Data extracted from a collection
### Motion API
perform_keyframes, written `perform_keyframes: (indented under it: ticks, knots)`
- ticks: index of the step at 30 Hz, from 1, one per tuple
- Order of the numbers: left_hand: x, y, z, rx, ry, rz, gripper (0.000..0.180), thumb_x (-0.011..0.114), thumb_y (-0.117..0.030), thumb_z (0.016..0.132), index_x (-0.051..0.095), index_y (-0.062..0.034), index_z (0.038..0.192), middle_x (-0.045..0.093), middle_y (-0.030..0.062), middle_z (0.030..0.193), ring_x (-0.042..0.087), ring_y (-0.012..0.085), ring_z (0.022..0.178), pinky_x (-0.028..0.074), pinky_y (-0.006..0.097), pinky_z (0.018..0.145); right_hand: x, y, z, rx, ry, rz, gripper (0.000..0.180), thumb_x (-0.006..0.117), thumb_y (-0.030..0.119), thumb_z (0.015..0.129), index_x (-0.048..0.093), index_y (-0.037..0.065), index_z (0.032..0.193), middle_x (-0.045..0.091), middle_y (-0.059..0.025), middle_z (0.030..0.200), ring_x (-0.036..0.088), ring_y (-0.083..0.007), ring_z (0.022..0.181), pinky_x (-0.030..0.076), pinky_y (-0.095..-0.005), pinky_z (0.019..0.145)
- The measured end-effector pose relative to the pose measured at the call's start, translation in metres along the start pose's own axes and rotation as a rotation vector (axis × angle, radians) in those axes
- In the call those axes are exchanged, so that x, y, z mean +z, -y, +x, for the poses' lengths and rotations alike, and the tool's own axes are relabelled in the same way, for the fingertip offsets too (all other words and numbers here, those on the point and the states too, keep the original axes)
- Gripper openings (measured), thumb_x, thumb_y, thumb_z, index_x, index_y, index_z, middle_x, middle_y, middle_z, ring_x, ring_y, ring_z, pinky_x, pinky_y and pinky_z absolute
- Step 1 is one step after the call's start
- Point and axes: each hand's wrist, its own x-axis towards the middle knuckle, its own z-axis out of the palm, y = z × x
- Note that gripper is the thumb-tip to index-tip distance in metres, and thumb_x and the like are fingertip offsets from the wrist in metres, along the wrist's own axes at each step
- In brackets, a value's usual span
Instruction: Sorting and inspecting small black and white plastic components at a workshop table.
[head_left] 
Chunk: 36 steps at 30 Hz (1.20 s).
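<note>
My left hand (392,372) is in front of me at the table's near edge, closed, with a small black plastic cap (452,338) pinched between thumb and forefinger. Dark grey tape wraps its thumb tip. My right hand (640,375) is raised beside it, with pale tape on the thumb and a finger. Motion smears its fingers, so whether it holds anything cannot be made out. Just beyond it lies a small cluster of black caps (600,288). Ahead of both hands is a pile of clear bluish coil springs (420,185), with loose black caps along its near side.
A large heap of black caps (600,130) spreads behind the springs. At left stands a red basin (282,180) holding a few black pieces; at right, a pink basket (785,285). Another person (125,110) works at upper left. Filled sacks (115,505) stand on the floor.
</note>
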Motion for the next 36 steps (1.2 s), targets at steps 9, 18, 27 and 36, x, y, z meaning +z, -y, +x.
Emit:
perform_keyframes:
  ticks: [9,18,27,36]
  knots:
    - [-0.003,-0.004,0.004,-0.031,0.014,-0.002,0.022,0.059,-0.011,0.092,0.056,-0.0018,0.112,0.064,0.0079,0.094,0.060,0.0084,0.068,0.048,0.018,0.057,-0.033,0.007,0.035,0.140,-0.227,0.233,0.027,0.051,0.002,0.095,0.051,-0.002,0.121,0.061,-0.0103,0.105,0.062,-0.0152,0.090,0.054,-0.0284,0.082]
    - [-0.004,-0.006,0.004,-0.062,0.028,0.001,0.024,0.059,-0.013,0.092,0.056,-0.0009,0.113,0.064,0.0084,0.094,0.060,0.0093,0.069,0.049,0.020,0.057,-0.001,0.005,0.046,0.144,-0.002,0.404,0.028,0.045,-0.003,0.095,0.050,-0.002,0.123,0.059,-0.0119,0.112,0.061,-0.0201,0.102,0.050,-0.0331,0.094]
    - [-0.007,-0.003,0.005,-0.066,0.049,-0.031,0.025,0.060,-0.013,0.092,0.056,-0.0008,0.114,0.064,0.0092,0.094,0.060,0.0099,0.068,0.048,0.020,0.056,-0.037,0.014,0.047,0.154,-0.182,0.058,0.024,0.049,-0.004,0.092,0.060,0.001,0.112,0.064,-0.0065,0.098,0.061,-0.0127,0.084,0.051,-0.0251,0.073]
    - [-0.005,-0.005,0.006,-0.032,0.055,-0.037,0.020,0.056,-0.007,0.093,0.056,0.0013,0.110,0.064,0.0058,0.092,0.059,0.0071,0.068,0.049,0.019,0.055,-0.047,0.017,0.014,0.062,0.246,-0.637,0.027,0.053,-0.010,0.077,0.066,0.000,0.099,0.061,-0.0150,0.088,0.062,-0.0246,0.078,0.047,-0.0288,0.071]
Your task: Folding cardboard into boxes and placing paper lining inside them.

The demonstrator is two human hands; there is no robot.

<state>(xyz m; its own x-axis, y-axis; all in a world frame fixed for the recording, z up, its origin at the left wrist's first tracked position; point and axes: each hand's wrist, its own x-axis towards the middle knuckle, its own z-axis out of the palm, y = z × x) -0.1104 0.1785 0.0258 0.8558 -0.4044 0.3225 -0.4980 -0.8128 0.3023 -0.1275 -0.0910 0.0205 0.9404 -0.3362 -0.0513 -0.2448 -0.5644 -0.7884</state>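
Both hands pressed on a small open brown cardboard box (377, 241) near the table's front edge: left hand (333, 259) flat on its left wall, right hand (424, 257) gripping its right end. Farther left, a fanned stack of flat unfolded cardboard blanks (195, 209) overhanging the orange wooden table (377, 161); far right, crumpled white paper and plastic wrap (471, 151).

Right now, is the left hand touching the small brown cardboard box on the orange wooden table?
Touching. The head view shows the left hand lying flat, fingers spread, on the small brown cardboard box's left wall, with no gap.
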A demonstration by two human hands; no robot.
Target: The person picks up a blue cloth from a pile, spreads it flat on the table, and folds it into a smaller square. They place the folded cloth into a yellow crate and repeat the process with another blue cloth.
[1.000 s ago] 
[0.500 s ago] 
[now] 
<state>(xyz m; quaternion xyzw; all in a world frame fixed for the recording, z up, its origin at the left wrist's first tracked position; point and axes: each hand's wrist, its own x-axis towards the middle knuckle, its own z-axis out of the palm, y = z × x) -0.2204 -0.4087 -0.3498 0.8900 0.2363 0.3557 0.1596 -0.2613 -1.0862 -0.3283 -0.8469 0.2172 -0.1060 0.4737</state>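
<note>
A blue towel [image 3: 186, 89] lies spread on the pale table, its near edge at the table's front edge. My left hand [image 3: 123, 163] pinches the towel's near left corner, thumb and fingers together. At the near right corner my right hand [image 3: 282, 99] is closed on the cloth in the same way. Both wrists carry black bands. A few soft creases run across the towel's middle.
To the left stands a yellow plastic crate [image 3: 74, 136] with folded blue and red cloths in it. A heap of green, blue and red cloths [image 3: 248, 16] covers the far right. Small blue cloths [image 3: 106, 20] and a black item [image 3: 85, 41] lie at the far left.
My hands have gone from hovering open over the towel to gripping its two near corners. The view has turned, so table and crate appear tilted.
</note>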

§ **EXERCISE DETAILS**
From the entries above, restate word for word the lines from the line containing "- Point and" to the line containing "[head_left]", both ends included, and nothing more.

§ **EXERCISE RESPONSE**
- Point and axes: each hand's wrist, its own x-axis towards the middle knuckle, its own z-axis out of the palm, y = z × x
- Note that gripper is the thumb-tip to index-tip distance in metres, and thumb_x and the like are fingertip offsets from the wrist in metres, along the wrist's own axes at each step
- In brackets, a value's usual span
Instruction: Sorting and inspecting small black and white plastic components at a workshop table.
[head_left] 

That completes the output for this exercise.